----- Given information
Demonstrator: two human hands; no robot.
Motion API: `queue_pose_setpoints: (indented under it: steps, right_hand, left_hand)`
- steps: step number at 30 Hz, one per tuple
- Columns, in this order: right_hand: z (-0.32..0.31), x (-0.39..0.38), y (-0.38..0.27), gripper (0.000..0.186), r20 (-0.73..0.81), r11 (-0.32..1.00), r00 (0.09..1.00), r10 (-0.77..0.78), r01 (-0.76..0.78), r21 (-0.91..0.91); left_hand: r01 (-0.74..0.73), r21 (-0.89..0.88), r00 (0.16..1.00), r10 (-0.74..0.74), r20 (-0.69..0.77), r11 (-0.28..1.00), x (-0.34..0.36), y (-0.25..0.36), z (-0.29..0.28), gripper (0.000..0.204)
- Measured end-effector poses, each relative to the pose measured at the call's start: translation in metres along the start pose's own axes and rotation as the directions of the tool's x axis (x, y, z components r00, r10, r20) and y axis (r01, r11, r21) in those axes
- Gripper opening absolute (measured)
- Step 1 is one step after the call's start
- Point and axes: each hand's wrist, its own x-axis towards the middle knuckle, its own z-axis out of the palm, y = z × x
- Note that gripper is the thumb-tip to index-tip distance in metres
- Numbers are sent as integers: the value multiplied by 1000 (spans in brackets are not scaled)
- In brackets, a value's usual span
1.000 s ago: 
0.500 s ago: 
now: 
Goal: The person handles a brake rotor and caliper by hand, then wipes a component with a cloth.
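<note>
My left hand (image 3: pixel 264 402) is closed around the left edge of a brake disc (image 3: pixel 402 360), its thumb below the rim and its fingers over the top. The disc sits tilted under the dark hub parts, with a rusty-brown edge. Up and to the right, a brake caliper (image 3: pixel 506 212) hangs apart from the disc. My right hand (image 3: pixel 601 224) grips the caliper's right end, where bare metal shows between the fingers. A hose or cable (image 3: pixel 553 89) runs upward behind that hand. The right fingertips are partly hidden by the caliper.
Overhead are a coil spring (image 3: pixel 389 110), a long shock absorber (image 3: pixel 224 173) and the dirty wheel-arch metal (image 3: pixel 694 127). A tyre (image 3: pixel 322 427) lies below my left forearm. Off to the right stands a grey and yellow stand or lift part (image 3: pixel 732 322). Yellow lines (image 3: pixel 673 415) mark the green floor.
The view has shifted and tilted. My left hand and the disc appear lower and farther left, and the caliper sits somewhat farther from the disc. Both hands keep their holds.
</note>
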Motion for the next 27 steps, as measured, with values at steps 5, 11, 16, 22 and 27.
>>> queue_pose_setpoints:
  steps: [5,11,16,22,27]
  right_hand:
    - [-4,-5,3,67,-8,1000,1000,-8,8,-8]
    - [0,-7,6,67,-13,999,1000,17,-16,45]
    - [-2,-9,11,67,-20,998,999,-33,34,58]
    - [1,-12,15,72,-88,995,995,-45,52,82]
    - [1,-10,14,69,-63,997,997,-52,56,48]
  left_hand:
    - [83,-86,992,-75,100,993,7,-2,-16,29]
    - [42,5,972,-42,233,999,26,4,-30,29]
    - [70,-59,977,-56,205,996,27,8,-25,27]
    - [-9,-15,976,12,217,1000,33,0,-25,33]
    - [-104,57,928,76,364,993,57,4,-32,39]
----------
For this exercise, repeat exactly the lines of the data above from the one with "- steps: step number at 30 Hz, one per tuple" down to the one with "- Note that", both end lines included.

- steps: step number at 30 Hz, one per tuple
- Columns, in this order: right_hand: z (-0.32..0.31), x (-0.39..0.38), y (-0.38..0.27), gripper (0.000..0.186), r20 (-0.73..0.81), r11 (-0.32..1.00), r00 (0.09..1.00), r10 (-0.77..0.78), r01 (-0.76..0.78), r21 (-0.91..0.91); left_hand: r01 (-0.74..0.73), r21 (-0.89..0.88), r00 (0.16..1.00), r10 (-0.74..0.74), r20 (-0.69..0.77), r11 (-0.28..1.00), x (-0.34..0.36), y (-0.25..0.36), z (-0.29..0.28), gripper (0.000..0.204)
- Measured end-effector poses, each relative to the pose measured at the call's start: translation in metres along the start pose's own axes and rotation as the directions of the tool's x axis (x, y, z components r00, r10, r20) and y axis (r01, r11, r21) in those axes
- Gripper opening absolute (measured)
- Step 1 is one step after the call's start
- Point and axes: each hand's wrist, its own x-axis towards the middle knuckle, its own z-axis out of the palm, y = z × x
- Note that gripper is the thumb-tip to index-tip distance in metres

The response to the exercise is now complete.